What do retailers need to implement curbside pickup?
So what exactly do retailers need to successfully implement curbside pickup? Here’s a quick rundown:
- Real-time store inventory numbers on your online storefront (I.e. Shopify, Salesforce Commerce Cloud, BigCommerce, Adobe Commerce, Oracle Commerce, etc.)
- Dedicated staff to pick the order
- Order Management workflows to notify your staff when an order is ready to be picked up
- Visibility into store inventory allocation & ability to assign inventory accordingly
- Ability to assign capacity per store and turn on/off certain stores for fulfillment
- Dedicated locations in store for storing curbside orders (many retailers hold orders up to 5-7 days after purchase)
- Notification system to alert customers when their order is ready and has been picked up (either through an app, SMS message, email notifications)

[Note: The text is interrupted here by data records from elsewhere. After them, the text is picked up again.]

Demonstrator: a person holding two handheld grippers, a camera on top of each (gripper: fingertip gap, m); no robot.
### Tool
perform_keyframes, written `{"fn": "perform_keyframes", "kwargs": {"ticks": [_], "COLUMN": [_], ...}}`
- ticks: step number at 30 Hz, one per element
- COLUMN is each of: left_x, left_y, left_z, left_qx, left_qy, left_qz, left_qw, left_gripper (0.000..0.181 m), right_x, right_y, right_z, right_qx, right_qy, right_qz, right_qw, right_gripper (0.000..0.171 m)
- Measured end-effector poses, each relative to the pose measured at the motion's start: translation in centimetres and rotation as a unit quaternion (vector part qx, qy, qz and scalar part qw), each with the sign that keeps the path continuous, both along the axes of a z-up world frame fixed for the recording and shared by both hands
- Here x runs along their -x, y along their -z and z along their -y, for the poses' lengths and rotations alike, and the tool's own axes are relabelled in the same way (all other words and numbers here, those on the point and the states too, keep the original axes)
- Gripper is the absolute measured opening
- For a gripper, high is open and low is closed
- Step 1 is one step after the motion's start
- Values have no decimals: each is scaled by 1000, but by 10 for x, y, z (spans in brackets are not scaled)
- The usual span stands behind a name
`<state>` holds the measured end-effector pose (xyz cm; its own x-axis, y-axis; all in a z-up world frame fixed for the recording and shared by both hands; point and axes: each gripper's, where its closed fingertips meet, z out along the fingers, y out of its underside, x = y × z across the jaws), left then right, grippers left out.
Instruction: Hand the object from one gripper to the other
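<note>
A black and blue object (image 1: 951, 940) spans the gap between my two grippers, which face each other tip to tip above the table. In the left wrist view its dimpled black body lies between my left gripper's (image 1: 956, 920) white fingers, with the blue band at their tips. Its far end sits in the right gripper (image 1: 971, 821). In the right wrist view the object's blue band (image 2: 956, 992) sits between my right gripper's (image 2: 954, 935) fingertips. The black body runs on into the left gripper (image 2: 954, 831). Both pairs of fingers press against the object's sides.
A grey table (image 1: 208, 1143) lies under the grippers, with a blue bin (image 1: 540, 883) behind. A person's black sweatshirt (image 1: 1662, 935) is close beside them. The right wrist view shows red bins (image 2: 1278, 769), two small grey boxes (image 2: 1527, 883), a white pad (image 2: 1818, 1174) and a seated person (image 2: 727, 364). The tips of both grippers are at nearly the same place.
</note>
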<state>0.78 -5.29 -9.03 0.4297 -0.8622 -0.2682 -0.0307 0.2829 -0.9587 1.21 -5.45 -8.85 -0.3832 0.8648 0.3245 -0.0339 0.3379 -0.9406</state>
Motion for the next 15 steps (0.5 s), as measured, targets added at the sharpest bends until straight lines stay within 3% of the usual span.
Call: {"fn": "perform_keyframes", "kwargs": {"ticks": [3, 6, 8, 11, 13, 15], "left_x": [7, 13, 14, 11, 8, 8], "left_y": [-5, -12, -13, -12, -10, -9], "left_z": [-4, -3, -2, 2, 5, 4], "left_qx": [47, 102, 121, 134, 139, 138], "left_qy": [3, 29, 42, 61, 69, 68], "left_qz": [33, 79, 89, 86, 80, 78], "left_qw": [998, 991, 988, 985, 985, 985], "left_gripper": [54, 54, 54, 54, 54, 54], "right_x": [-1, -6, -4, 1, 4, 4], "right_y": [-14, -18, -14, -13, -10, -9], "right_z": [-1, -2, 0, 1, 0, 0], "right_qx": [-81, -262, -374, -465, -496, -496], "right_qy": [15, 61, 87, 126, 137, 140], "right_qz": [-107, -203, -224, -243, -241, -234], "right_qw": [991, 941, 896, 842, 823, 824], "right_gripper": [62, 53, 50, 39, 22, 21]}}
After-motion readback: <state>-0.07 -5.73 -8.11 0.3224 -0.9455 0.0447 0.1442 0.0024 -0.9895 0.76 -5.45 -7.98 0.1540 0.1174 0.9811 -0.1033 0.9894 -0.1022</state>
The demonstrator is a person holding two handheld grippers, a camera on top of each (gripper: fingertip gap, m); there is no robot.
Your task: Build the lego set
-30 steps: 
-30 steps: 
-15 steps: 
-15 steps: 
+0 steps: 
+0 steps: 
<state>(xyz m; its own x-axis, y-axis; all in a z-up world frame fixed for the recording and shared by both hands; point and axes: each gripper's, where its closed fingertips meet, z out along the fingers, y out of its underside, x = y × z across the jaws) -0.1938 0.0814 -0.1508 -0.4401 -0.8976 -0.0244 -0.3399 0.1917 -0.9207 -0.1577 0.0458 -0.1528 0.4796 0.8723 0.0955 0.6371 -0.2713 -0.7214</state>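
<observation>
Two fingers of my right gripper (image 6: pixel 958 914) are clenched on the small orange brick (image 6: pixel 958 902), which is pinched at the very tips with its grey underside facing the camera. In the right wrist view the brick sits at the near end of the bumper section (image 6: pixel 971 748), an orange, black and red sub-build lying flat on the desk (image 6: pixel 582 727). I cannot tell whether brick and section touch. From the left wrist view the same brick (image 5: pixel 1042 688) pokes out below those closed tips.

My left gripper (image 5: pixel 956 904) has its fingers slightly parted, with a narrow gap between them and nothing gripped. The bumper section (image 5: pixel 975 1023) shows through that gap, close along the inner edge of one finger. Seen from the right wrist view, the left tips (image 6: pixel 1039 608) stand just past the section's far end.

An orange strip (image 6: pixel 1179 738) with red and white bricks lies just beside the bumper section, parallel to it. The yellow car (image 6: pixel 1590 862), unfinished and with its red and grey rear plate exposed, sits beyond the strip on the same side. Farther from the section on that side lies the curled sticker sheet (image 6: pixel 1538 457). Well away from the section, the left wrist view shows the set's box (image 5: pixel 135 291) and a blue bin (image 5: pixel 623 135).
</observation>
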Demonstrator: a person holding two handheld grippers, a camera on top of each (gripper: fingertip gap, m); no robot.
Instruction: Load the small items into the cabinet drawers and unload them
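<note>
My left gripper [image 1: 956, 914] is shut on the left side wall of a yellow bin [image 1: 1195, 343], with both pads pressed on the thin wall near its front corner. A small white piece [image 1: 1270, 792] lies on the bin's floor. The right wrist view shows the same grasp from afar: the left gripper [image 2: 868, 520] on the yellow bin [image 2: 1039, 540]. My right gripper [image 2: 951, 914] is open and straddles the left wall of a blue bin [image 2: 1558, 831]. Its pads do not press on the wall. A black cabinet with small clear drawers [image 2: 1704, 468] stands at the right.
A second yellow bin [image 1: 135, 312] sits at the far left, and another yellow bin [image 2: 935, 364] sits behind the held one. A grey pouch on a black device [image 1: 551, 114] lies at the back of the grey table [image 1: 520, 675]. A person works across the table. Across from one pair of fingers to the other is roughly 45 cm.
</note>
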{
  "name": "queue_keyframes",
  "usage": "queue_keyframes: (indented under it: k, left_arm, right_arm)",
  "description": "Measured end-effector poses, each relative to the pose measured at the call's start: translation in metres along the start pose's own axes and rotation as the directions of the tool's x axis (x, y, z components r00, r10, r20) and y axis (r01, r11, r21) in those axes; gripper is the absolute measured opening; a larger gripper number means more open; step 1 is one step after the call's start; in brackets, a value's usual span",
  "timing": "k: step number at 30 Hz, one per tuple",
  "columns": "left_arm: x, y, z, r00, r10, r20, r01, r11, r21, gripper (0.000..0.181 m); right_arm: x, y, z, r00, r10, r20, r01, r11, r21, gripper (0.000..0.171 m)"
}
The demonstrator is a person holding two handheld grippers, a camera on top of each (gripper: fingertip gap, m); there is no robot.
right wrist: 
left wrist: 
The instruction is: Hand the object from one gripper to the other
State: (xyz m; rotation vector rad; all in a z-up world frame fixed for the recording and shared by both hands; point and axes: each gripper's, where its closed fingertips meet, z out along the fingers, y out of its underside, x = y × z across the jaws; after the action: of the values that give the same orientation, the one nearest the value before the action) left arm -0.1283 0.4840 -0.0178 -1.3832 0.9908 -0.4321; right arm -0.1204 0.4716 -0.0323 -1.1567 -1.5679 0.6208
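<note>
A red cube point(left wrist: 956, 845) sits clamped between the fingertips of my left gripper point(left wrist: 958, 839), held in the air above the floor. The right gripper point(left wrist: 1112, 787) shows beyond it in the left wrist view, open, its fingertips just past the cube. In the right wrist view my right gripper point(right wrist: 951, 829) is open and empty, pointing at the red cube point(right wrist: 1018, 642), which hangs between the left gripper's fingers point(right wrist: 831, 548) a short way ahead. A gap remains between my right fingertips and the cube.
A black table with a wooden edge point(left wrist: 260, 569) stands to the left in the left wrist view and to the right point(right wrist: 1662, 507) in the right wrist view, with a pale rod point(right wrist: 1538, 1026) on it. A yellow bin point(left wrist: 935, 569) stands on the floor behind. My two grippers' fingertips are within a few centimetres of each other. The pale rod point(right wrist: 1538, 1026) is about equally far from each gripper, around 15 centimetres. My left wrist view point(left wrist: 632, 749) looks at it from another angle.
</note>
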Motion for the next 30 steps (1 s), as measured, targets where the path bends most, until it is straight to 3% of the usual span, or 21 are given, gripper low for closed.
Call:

- Hardware for associates to use curbside that connects to their order management system (handheld device from POS, iPad, etc.)
- Dedicated pick up location (curbside, parking spaces, etc.)
- Promotional campaigns to encourage customers to use curbside pickup
Ultimately, automation provided by an order management system (OMS) is the linchpin to ensure a smooth curbside pickup experience. An OMS can integrate with your online storefront, showcasing store inventory to potential customers, provide visibility into real-time inventory numbers to allocate inventory where needed, send push notifications when an item is fulfilled and ready for pickup, and alert store associates when the customer has arrived.
For retailers looking to turn every customer into their best customer, curbside pickup is an excellent option. While first implemented as a “Hail Mary” to keep their doors open during the pandemic, there is enough data and proven best practices for retailers to develop a profitable curbside fulfillment strategy. By leveraging an OMS, retailers can implement a curbside strategy that can be a positive experience for both their company and their customers.